More news. Not only is GBLX's system getting bigger, it's getting better. I still think someone will try to buyout the company. They had better hurry before we hit the 50's.
Fez ______________________ ArrowPoint Supercharges Global Crossing Centers
(10/15/99, 5:36 p.m. ET) By Christine Zimmerman, InternetWeek
Paul Santonelli, vice president of technology and applications in Global Crossing's Web hosting division, said he has seen every tool the market has to offer for load balancing Web traffic. And the bottom line from that experience? For extremely large content plays, load-balancing software, and specialized load-balancing appliances simply "don't work."
"If you're dealing with dozens of servers, you have to have the port density and scalability that only a load-balancing switch can provide," he said.
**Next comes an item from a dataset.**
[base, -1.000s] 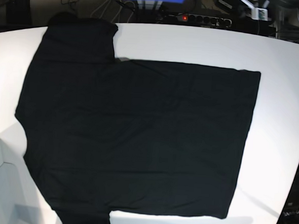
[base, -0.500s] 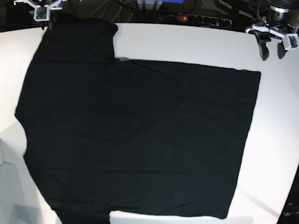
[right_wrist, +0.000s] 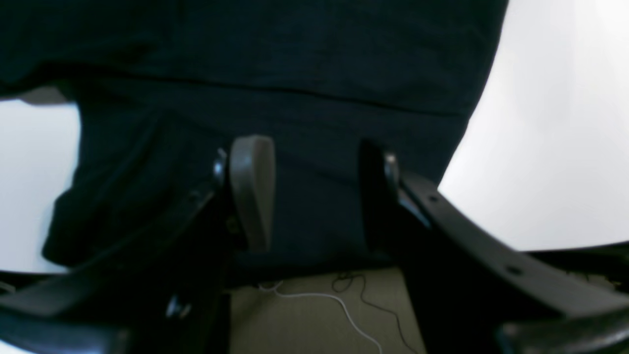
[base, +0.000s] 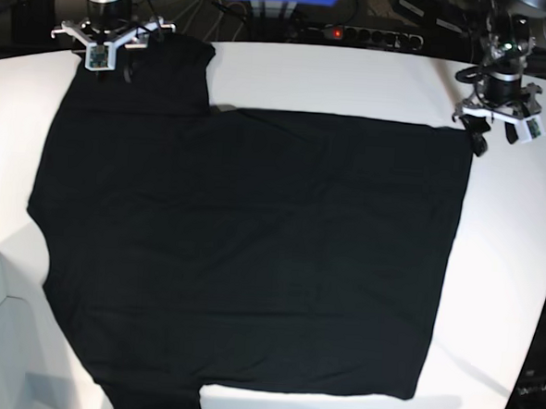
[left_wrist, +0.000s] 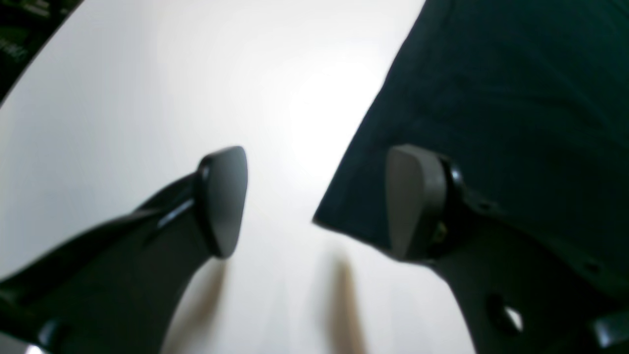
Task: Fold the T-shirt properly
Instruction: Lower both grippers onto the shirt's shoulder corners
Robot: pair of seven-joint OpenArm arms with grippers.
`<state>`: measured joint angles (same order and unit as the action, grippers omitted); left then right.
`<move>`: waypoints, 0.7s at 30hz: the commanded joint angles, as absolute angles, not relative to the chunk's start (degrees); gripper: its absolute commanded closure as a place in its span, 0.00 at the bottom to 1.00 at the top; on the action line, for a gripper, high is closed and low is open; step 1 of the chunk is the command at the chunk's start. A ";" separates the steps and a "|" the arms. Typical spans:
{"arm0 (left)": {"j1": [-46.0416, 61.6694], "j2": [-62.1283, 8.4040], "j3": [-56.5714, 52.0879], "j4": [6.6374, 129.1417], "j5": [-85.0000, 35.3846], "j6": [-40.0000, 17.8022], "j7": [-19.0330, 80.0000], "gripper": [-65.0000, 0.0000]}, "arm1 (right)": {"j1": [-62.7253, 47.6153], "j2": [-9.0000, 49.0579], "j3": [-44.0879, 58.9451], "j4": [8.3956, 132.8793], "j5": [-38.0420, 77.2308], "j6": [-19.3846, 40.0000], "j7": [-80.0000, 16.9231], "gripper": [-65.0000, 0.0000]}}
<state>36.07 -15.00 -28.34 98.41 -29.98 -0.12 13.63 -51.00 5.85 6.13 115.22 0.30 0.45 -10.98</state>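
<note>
Grippers (left_wrist: 314, 201) (right_wrist: 314, 196) both gape empty; T-shirt (base: 242, 249) print and label hidden.

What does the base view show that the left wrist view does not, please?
Only the base view shows the whole T-shirt spread flat with both sleeves, the right gripper above the far sleeve, and the power strip behind the table. Only the left wrist view shows the left gripper close up, its fingers apart, straddling the shirt's corner with nothing between them. Both show the black shirt, the white table and the left gripper near that corner.
</note>
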 commanded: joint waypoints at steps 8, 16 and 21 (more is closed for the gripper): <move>30.55 -15.96 -24.04 90.59 -29.67 -0.04 12.88 0.34 | -50.86 6.29 6.55 116.09 0.31 0.40 -9.71 0.56; 30.90 -15.96 -20.88 88.22 -29.67 -0.22 12.88 0.38 | -50.86 6.20 6.55 116.18 0.31 0.40 -9.71 0.56; 31.87 -15.60 -21.49 88.22 -29.67 -9.98 12.97 0.70 | -50.86 6.20 6.64 116.26 0.31 0.40 -9.71 0.56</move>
<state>31.62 -15.38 -21.54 87.74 -29.58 -9.54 11.64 -50.19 5.98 6.35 115.24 0.30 0.45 -10.98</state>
Santonelli should know. His company offers Web co-location for 40 percent of the top 100 Internet brands, including some of the largest and most densely trafficked sites on the Web, like Yahoo, The Motley Fool, Playboy, eToys, and USA Today.
Global Crossing's Web hosting division, formerly Frontier GlobalCenter, has put a number of vendors and a variety of products to the load-balancing test, including boxes from Cisco and F5 Networks, and Layer 4 switches from Alteon WebSystems. And the winner is ArrowPoint Communications, which will provide its CS-800 Web Switch to Global Crossing data centers across the country, officials said this week. The CS-800 supports up to 64 non-blocking, full-duplex 100 Base-TX ports, up to 16 100 Base-FX ports, and up to 32 gigabit Ethernet interfaces.
Global Crossing has already deployed three CS-800 switches at the company's mega-center facility, which comprises about 80,000 square feet, in Sunnyvale, Calif. The plan is to include additional deployment of two CS-800 Web Switches each in California, Virginia, New York, and various other Internet-attached data centers across Global Crossing's 20,000-mile fiber optic network. Global Crossing will also resell ArrowPoint's CS-100 and CS-800 switches, letting those customers outsource their e-mail servers. Global Crossing's own CS-800s will intelligently manage incoming Web mail connections.
The selection of ArrowPoint switches will let Global Crossing's Web hosting division offer additional new services, Santonelli said, though he would not elaborate.
But it's clear that content intelligence is what helped ArrowPoint convince Global Crossing.
"The CS-800 is the only shipping Web switch that can make decisions about where to send traffic," said Ervin Johnson, director of marketing for ArrowPoint.
ArrowPoint makes switching decisions based on URLs and cookies. The switches learn where specific content resides, either locally or remotely, and dynamically selects the best cache or Web server for content requests. The switch is also designed to optimize content delivery by using the best server located anywhere in a distributed network.
The CS-800 uses URL visibility to track content requests and identify flash crowds that are forming way before they can swamp servers. The switches then replicate "hot" content to reverse proxy caches. ArrowPoint said it is working on technology to refresh content on relocated sites, so information stays current.